Plenary Talks

Bernard de Baets photo

Monotone, but not boring:
Some encounters with non-monotonicity

Bernard De Baets, Ghent University (Belgium)

Slides

In many modelling problems, there exists a monotone relationship between one or more of the input variables and the output variable, although this may not always be fully the case in the observed input-output data due to data imperfections. Monotonicity is also a common property of evaluation and selection procedures. In contrast to a local property such as continuity, monotonicity is of a global nature and any violation of it is therefore simply unacceptable. We explore several problem settings where monotonicity matters, including fuzzy modelling, machine learning and decision making.


Bart photo

Cartification: from Similarities to Itemset Frequencies
Bart Goethals, University of Antwerp (Belgium)

Slides

Suppose we are given a multi-dimensional dataset. For every point in the dataset, we create a transaction, or cart, in which we store the k-nearest neighbors of that point for one of the given dimensions. The resulting collection of carts can then be used to mine frequent itemsets; that is, sets of points that are frequently seen together in some dimensions. Experimentation shows that finding clusters, outliers, cluster centers, or even subspace clustering becomes easy on the cartified dataset using state-of-the-art techniques in mining interesting itemsets.


Vojo photo

Mining Ultra-Large Datasets by Kernel Machines – GPUs Implementation and Novel Algorithms
Vojislav (Vojo) Kecman, Virginia Commonwealth University (USA)

Slides

There is no part of human activity untouched by the need to collect data today; examples are – www pages, e-commerce, biology, medicine, public health, images, …, as well as all the other fields of science and engineering. Ones stored datasets are valuable sources of knowledge. But, their shear size is increasing faster than a speed of CPUs and extracting the knowledge must be difficult if not impossible without rethinking how we explore and analyze such an abundance of data. Obviously, rethinking must include both the new hardware and the novel software (algorithmic) parts. The talk focuses on how support vector machines (known for their high accuracy and great performance in high-dimensional sparse spaces) can be efficiently used for solving classification (pattern recognition) problems faced with ultra-large data sets by implementing parallel SVMs algorithms on GPUs and by developing novel enclosing sphere based algorithms for SVMs. Both approaches are readily solving problems with millions of samples in a reasonable time. (If connections allow few examples will be run in a real time on our server in USA).


Osmar-Zaiane photo

Information Network Analysis: Applications and Challenges
Osmar R. Zaïane, University of Alberta (Canada)

Slides

Conventional data is typically considered as a collection of independent observations identically distributed in the space of possible attribute values.
In reality data are packed-full with all sorts of relationships themselves maintaining their own attribute values.
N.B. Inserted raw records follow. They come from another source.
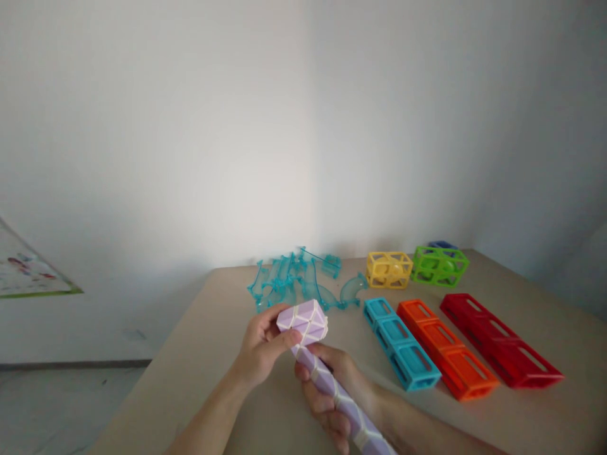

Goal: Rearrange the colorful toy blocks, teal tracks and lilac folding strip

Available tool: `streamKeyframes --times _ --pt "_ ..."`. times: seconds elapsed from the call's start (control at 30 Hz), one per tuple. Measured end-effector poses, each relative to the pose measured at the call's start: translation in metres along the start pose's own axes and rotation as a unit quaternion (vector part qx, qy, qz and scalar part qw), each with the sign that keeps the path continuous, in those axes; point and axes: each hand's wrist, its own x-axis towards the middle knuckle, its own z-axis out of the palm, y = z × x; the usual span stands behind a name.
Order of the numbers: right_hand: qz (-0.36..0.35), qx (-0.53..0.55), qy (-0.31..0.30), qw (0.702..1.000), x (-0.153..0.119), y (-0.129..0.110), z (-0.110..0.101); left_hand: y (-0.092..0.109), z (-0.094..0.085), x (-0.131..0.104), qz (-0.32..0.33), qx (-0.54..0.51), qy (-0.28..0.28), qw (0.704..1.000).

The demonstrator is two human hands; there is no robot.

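Note:
A long jointed toy of lavender and white wedge segments (328, 383) runs from the middle of the view down to the bottom edge. Its far end is folded into a thick, rounded head. My left hand (262, 344) grips that head from the left, thumb on top and fingers behind it. Just below the head, my right hand (332, 395) is wrapped round the straight part, with its fingers under the toy. Both hands hold the toy above the table. The toy's near end runs out of view at the bottom.
On the table (190, 354), translucent teal track pieces (310, 281) lie at the back. Yellow (389, 270) and green frames (439, 265) stand back right, a blue piece behind. Light blue (402, 343), orange (446, 349) and red block rows (499, 340) lie right. Walls rise behind.

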Motion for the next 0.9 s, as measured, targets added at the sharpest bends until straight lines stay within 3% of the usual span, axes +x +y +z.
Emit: streamKeyframes --times 0.1,0.23,0.37,0.6,0.67,0.8,0.9 --pt "0.019 0.041 -0.11 0.993 0.003 -0.002 -0.01 0.001 -0.003 -0.001 0.008 -0.014 -0.006 1.0" --pt "0.021 0.087 -0.175 0.98 0.004 0.001 -0.015 0.009 -0.003 -0.004 0.026 0.037 -0.053 0.998" --pt "0.028 0.105 -0.167 0.98 0.001 0.002 -0.012 0.016 -0.004 -0.007 0.068 0.083 -0.1 0.989" --pt "0.067 0.011 0.013 0.998 0.003 0.0 -0.006 0.01 -0.014 -0.004 0.052 0.106 -0.117 0.986" --pt "0.086 0.016 -0.008 0.996 0.003 -0.002 -0.009 0.011 -0.015 -0.004 0.045 0.097 -0.136 0.985" --pt "0.132 0.068 -0.12 0.982 0.002 -0.004 -0.016 0.014 -0.017 -0.003 0.045 0.065 -0.183 0.98" --pt "0.136 0.081 -0.159 0.975 0.002 -0.002 -0.018 0.011 -0.02 -0.002 0.033 0.056 -0.184 0.981"
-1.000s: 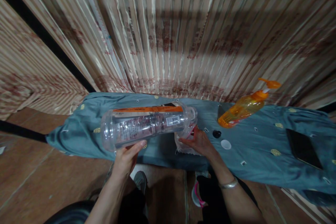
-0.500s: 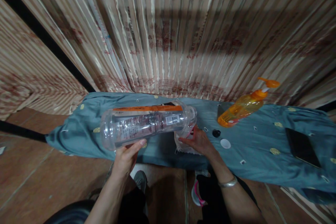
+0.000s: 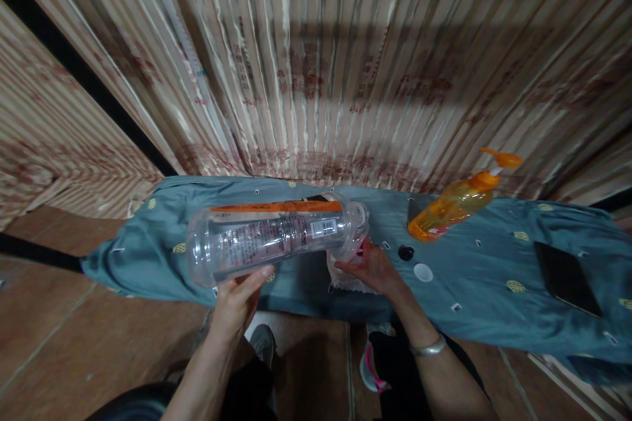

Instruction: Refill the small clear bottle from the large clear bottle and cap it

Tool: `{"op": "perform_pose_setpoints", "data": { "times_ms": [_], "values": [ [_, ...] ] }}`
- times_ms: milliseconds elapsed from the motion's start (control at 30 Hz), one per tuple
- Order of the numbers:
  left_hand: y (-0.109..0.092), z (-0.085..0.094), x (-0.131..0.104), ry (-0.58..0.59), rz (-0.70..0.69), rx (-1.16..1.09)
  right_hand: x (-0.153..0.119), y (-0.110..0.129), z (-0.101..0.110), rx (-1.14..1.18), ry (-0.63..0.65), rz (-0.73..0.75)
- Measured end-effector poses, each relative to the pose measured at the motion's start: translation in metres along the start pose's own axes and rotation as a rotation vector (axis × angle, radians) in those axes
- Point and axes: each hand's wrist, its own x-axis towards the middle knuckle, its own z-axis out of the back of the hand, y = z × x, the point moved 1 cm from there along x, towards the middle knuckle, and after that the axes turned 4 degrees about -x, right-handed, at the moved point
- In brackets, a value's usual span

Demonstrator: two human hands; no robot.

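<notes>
The left hand [image 3: 237,296] grips a big clear bottle [image 3: 274,237] from below, tipped on its side above the near edge of the table [image 3: 148,256]. Its mouth meets a small clear container [image 3: 345,263], which the right hand [image 3: 372,270] clasps. Farther right stands an orange pump bottle [image 3: 457,200]

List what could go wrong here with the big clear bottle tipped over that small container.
1. The left hand holds the big clear bottle only near its base, lying sideways, so it might slip or swing off the small container.
2. The small container sits near the table edge, steadied by the right hand; a nudge might push it off.
3. Two loose caps and an orange pump bottle lie close to that arm and might get knocked.
</notes>
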Motion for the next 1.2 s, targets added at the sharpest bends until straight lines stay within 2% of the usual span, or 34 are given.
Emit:
{"op": "perform_pose_setpoints", "data": {
  "times_ms": [267, 633, 800, 967, 1200],
  "values": [
    [-0.0012, -0.0019, -0.0006, 0.013, -0.03, -0.025, -0.0005, -0.0005, 0.0002, -0.052, -0.017, 0.001],
    [-0.0018, -0.0038, -0.0015, 0.052, -0.022, -0.014, 0.0007, -0.0047, -0.001, 0.003, 0.0, -0.005],
    [0.0009, -0.0003, -0.0005, 0.014, -0.009, -0.012, 0.0005, -0.0019, 0.0007, -0.004, -0.002, -0.013],
    [0.0045, 0.0038, 0.0017, 0.033, -0.019, 0.001, 0.0006, -0.0013, 0.0008, -0.006, 0.014, -0.028],
    [0.0025, -0.0006, 0.001, 0.05, -0.01, -0.02, 0.001, -0.0043, -0.0022, -0.02, -0.036, -0.017]
  ]
}}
For instance, in a database of books, these books are considered independent and when querying this database or recommending a book only the attribute values are taken into account. Yet, there are various relationships between books that could be considered such as co-authorship, friendship of readers, etc. These relationships have significant influence thus should be reflected upon in data analysis. Much data is nowadays in this form of networked entities such as in biology, criminology, sociology, marketing, finance, etc. Studying information networks is also known as social network analysis. Social network analysis is a field of study attempting to understand and measure relationships between entities in networked information.
We introduce social network analysis, illustrate some practical examples drawn from different application domains, examine some work done in this area, and present relevant challenges.


Zhi-Hua photo

A learning framework for data objects with complex semantics
Zhi-Hua Zhou, Nanjing University (China)

Slides

In traditional learning settings, a data object is usually represented by a single feature vector, or called an instance. Such a formulation has achieved great success; however, its utility is limited when handling data objects with complex semantics where one object belongs simultaneously to multiple semantic categories. For example, an image showing a lion besides an elephant can be recognized simultaneously as an image on lion, elephant, wild or even Africa; the text document “Around the World in Eighty Days’” can classified simultaneously into multiple categories such as scientific novel, Jules Verne’s writings or even books on traveling; a web page introducing the Bird’s Nest Stadium can be categorized as a web page on Olympics, sports or even Beijing city, etc. In many real tasks it is crucial to tackle such data objects. In this talk we will introduce the MIML (Multi-Instance Multi-Label learning) framework which has been shown promising for learning data objects with complex semantics. In addition to the introduction of some theoretical and algorithmic advances in this line of research, we will also introduce some real-world MIML applications.